Updated August 2023
With many teams already familiar with Kubernetes, it can sometimes be the best choice to spin up Kafka servers on Kubernetes alongside their other applications.
Kafka on Kubernetes presents some challenges though. In this post we will introduce the most common issues we see to help you get an idea of what’s ahead on your Kafka on Kubernetes journey.
Should I Run Kafka on Kubernetes?
Let’s start with discussing the reasons why teams are choosing to deploy Kafka on Kubernetes.
It’s usually because of one of the following:
- There is internal expertise with K8s and not much inertia or bandwidth for learning a new configuration management solution,
- The company has already chosen to host both stateless and stateful applications within K8s, or
- The reduced reliability of Kafka running within Kubernetes is outweighed by the convenience of Kubernetes.
These are three important and justifiable reasons.
However, from a peak performance and reliable management perspective, it’s better to deploy Kafka outside of Kubernetes.
This limitation might change over time with projects like Virtlet that will pseudo-containerize the file system cache which normally lives outside of the K8s pod/container.
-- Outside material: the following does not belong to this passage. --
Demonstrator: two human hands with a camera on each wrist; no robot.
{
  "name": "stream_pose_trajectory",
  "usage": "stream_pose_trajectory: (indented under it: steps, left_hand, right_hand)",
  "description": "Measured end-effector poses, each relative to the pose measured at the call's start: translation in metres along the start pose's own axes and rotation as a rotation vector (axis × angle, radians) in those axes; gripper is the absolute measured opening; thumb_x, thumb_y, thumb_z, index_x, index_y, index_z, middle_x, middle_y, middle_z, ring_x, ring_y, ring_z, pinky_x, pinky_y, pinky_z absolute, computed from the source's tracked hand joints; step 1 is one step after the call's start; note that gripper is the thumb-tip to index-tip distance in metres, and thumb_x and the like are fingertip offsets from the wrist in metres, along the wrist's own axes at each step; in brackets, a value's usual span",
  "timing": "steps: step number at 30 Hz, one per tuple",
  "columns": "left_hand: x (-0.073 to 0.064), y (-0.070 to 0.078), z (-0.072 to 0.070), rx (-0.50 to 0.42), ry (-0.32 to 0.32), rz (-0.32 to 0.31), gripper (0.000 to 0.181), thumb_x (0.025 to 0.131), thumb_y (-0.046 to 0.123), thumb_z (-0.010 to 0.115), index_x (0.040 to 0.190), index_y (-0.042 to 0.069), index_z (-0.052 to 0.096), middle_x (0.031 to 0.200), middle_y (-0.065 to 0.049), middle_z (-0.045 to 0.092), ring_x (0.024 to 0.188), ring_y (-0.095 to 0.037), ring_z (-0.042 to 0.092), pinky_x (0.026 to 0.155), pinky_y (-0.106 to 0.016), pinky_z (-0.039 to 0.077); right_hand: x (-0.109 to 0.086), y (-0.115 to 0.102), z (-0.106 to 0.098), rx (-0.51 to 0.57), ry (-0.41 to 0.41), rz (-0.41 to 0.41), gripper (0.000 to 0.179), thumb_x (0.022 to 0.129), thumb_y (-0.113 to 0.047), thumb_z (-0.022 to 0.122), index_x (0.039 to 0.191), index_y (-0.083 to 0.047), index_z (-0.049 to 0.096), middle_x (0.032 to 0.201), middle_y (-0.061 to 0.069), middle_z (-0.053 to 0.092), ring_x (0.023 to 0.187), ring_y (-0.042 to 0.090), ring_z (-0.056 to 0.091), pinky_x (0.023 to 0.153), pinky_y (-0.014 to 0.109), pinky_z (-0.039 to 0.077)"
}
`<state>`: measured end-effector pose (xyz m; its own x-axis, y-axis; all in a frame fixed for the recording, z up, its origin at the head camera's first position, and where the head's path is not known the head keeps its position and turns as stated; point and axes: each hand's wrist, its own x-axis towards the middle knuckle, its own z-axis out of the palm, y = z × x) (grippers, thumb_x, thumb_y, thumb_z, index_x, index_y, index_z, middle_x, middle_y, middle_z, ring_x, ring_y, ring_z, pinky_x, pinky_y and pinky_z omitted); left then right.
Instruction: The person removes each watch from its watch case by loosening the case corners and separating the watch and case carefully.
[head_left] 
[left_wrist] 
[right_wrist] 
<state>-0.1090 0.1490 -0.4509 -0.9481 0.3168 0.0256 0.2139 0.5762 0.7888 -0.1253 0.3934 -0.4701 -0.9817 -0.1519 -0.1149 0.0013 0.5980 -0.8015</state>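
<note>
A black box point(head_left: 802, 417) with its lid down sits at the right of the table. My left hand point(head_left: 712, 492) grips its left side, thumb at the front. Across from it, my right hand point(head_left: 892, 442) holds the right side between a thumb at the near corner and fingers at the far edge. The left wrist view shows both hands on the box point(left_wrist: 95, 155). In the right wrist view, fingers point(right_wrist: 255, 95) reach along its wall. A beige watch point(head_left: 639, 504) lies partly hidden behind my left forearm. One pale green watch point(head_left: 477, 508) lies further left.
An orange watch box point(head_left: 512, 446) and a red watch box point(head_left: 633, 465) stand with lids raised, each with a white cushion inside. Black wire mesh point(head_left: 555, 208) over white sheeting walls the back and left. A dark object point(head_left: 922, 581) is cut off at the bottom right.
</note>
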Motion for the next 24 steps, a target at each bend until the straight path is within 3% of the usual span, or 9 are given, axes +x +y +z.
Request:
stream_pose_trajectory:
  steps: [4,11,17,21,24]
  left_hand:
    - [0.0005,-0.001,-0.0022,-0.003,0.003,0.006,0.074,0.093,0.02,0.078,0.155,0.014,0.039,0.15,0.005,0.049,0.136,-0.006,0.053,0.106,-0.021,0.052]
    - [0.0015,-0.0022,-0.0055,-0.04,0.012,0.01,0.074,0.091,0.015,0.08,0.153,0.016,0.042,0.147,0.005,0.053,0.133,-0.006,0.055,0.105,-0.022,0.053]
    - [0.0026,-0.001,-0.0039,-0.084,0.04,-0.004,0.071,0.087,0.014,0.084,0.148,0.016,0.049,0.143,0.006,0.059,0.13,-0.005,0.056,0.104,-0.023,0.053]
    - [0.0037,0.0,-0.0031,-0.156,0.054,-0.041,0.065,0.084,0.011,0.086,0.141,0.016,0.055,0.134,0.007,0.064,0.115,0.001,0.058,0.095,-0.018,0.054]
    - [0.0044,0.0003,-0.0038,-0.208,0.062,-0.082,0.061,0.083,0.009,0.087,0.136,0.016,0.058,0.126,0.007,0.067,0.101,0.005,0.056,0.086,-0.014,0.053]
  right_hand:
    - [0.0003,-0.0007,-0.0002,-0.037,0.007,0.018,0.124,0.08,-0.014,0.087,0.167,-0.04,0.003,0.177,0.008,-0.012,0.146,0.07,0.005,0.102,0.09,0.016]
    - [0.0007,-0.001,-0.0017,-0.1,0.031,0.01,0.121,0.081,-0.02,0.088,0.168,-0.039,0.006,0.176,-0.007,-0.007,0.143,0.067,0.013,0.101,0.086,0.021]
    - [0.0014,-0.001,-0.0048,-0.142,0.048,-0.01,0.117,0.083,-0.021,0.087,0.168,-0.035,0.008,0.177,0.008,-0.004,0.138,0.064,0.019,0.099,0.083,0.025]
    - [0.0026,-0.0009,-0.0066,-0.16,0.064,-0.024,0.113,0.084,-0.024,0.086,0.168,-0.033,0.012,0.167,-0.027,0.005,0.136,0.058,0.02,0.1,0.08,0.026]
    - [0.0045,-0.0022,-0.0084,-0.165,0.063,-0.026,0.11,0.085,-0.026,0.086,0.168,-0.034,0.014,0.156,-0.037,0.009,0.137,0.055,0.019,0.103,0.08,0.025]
From a peak performance and reliable management perspective, it’s better to deploy Kafka outside of Kubernetes. This limitation might change over time with the pseudo-containerization of the file system cache.
In the next section we will be covering some of the conflicts that arise from running Kafka on Kubernetes. We are sharing these conflicts for two reasons:
- Firstly, if your team is in a situation where you can just as easily spin up Kafka on a standalone cluster versus within Kubernetes, then you’ll have more information to help you make the decision.
- Secondly, for those teams who have decided deploying Kafka on K8s is the best path forward, you’ll have an idea of what issues you’ll face and timeline for fixing and verifying the fixes.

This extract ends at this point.